(前記事の続き)
その日のうちにサイゴンに戻るため、夕方頃に発車する帰りの切符を買おうとするも、窓口も切符を買い求める人で大混雑…。いつまでたっても空く様子がなかったため、帰りはバスでいいかなと諦め、駅を離れました。お腹が空いたので、とりあえず朝ごはん!
ビエンホア駅を出てまっすぐ続く道の両側には、庶民的な食堂やカフェが立ち並んでいます。そのうちの一軒に入って、Bún Bò(ブンボー)を食べました。おばさんがとても感じのよい人で、明るく元気に、そしてテキパキと運んできてくれました。これがまた、とても美味しいブンボーで。帰り際には "Cảm ơn con nha! Bữa nào ghé lại ủng hộ nha!" (ありがとね!また来てね、ご贔屓に!)と元気いっぱいに見送ってくれました。
余談なのですが、"ủng hộ"(ウ~ンホ)というベトナム語が、私は前からなんだか好きなのです。漢字にあてはめると「擁護」を表すこの単語。「(ある意見を)支持する」とか「(ある人やチームを)応援する」という意味として使われます。日本語だと、同じ意味を表しつつその場面ごとに単語が変わるけれど、ベトナム語だとこの「ウ~ンホ」の応用範囲が広く、上記のおばさんは、「うちの店のこと、応援してね」という意味で、つまり「ご贔屓に」という意味で使っていたことになります。日本語の語彙の豊富さを感じると共に、ベトナム語のフレキシブルな柔らかさも感じるから、私はなんだか、この単語が好きなのです。
コピー屋の店先で読書に耽るおじいさん。 |
朝食を終えて歩きだすと、突然、大粒の雨が降ってきました。急いで屋根のあるお店の前で雨宿り。すると同じく雨宿りをしに、宝くじ売りの姉妹がやってきました。お姉ちゃんは中学生くらい、妹ちゃんは小学生低学年くらい、という感じかな。二人はちょっとだけ私の存在を気にする素振りをしながら、雨がやむのをじっと待っていました。
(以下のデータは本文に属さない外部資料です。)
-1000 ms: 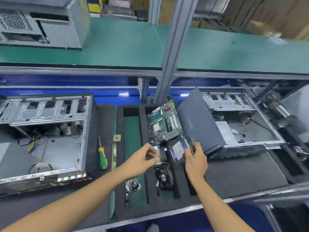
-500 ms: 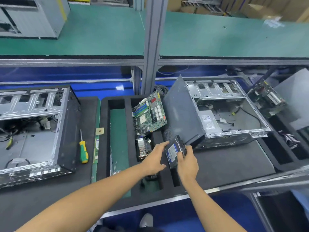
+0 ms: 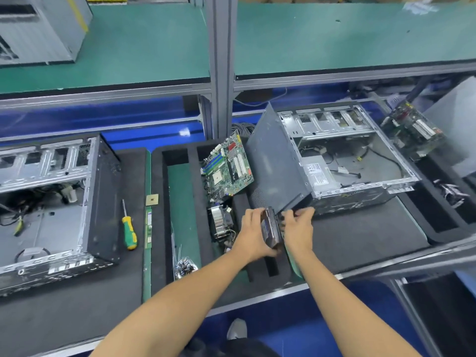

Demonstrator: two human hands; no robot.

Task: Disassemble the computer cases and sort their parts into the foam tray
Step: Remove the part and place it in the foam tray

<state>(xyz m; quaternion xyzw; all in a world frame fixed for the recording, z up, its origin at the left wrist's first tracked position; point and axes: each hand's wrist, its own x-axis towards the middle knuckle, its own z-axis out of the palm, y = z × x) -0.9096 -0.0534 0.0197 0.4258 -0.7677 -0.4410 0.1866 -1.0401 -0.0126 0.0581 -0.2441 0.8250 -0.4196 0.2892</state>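
Head view: both hands, left hand and right hand, pinch what looks like a slab-shaped metal drive above black foam tray.

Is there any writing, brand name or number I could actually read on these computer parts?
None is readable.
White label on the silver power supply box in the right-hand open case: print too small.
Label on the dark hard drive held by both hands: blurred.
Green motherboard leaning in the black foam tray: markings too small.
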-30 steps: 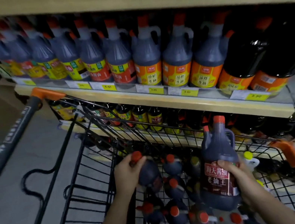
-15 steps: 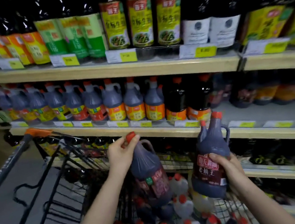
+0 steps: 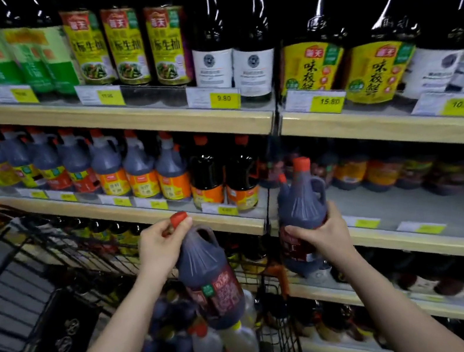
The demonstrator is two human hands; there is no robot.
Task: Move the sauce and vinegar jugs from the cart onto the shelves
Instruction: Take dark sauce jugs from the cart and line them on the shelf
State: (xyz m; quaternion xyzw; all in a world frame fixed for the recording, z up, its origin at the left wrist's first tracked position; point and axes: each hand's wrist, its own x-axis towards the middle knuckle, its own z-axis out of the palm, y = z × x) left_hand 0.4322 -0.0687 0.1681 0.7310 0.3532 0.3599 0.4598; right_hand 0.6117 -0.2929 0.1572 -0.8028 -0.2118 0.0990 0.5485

途中、妹ちゃんが雨を見て"Mưa đá?(ヒョウ?)"と尋ねました。確かに大粒だったけれど、明らかにヒョウではなく、お姉ちゃんが「何言ってんのよ」と笑い、妹に蹴りを入れてからかい始めました。ヒョウという単語の"mưa đá" (ムアダー)はmưa(雨)と đá(氷)の組み合わせでできていますが、実は đáにはもう一つ「蹴る」という意味があって、例えば"bóng đá"(ボンダー)と言えばbóng(球)+ đá(蹴る)で「サッカー」となります。
つまりお姉ちゃんは、「ヒョウって、あんたね~」と笑いながら、蹴りを入れる動作をして言葉遊びをしていたのです。 ベトナム語だからこそできるやりとりだなぁと、私も一緒になって笑いました。初めてお姉ちゃんと目が合って。だけど雨が止んだら二人はすぐに宝くじ売りに戻っていきました。一時だけでもお姉ちゃんと笑いを共有できたことが、妙にうれしかったです。
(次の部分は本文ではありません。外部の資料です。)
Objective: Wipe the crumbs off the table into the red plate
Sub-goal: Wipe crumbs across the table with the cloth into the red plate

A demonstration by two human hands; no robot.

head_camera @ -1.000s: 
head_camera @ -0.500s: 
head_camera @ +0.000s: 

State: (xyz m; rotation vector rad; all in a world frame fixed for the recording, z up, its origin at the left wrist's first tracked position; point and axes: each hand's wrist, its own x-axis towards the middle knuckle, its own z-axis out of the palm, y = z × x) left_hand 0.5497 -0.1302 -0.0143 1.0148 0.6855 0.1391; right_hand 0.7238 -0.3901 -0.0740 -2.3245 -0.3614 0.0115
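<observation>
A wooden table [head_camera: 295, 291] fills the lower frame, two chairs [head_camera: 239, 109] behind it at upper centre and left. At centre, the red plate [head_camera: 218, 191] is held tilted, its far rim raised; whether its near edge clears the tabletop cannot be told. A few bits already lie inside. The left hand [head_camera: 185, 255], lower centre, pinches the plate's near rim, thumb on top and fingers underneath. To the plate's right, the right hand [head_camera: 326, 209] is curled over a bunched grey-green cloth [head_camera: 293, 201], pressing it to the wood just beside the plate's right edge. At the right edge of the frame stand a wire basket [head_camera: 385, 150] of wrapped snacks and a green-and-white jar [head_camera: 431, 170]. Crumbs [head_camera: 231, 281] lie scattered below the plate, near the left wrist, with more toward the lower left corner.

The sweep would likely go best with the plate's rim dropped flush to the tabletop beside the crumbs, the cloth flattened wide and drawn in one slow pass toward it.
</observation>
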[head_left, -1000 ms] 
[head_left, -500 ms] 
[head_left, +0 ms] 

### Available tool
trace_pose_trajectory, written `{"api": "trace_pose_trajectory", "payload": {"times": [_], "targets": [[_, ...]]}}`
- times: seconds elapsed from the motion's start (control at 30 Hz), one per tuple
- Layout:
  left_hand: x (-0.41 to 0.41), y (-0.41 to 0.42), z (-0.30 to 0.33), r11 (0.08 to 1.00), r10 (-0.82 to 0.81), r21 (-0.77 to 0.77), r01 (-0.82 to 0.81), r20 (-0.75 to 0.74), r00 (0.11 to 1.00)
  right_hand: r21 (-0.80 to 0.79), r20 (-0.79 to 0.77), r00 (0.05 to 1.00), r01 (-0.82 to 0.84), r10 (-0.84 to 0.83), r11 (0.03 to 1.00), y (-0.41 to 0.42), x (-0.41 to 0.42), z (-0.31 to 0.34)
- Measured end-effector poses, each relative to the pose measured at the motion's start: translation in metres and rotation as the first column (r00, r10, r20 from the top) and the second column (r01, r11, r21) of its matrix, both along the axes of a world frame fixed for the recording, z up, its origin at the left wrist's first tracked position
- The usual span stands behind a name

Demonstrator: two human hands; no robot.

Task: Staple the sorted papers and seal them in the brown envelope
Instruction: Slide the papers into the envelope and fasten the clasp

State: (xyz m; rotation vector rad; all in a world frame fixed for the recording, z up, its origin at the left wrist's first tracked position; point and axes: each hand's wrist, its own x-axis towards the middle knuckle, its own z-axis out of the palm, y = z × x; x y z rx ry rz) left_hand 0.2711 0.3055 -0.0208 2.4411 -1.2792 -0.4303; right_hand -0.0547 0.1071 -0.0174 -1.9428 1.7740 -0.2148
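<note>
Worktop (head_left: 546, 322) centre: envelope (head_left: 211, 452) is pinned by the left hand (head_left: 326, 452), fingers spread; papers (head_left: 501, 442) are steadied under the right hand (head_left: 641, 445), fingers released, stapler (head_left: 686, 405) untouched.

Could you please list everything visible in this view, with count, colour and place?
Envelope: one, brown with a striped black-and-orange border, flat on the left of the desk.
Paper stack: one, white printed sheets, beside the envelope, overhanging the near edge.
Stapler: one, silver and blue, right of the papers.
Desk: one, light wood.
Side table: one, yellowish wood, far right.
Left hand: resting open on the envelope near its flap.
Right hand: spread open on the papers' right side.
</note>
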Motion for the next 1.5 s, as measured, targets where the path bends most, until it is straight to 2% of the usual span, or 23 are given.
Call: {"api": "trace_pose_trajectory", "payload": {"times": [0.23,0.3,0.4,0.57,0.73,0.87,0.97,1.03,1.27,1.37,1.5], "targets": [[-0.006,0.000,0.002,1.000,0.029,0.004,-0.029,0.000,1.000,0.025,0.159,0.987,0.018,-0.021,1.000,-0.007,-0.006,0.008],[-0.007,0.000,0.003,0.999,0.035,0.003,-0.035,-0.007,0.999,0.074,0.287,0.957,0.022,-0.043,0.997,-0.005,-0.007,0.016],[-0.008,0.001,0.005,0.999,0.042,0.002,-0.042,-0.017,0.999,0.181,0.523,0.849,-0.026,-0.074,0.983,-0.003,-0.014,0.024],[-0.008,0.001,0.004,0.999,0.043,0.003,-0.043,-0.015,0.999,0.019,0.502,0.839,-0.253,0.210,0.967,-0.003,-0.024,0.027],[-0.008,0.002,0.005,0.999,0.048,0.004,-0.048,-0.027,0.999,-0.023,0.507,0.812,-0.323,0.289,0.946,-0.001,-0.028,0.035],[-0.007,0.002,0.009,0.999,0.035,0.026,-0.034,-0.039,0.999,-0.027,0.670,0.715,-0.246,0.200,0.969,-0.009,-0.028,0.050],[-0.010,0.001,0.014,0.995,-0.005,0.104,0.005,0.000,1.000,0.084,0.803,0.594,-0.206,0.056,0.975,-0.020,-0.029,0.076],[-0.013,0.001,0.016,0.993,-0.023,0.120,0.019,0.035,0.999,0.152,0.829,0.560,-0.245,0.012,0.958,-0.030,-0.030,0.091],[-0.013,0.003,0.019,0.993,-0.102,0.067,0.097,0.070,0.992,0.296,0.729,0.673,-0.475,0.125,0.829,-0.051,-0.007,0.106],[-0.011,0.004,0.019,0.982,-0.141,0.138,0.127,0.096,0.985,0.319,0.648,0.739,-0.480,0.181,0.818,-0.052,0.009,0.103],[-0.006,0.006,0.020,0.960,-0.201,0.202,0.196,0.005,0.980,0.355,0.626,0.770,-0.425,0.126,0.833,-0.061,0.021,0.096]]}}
カフェを出てさらに歩いていくと、学校が立ち並ぶ区画が出てきました。短大、小学校、そして中学校。それぞれ別の組織なようで、名前も全く別。
面白かったのは、中学校。校門の前にBảng tin(掲示板)があったのですが、そこへひっきりなしにバイクで人がやってきます。貼り出された何かを一心不乱で読む人々。何だろうと思って近づいたら、中学受験の合格発表!今の時期、ベトナム全土で受験が行われていますが、連日ニュースで大きく取り上げられるのは、主に大学受験の状況。でもそうだ、ベトナムでは国公立でも中学受験があるわけで、こんな風に子どもの結果を見に来る親たちの姿に出会えるのです。
中学校の前の大通りにて。 |
バスターミナルから5番のバスに乗ります。始発がこのビエンホア・ターミナル、終点はサイゴン5区に位置するチョロン・ターミナル。途中わが家の近くも通るため、そこで下車することにしました。切符は15000ドン、列車とさほど変わらないんだなぁと思っていたら、窓を打ち付ける雨が。本当に、雨のよく降る今日この頃です。
ビエンホアの4月30日通り。旧国道一号線、とある。 |
ほんの束の間のトリップだったけれど、列車は楽しい。そして、知らない街を歩くのもやっぱり楽しい。サイゴンも大好きな街だけれど、あちこち出かけていかなくっちゃ!と思った旅でした。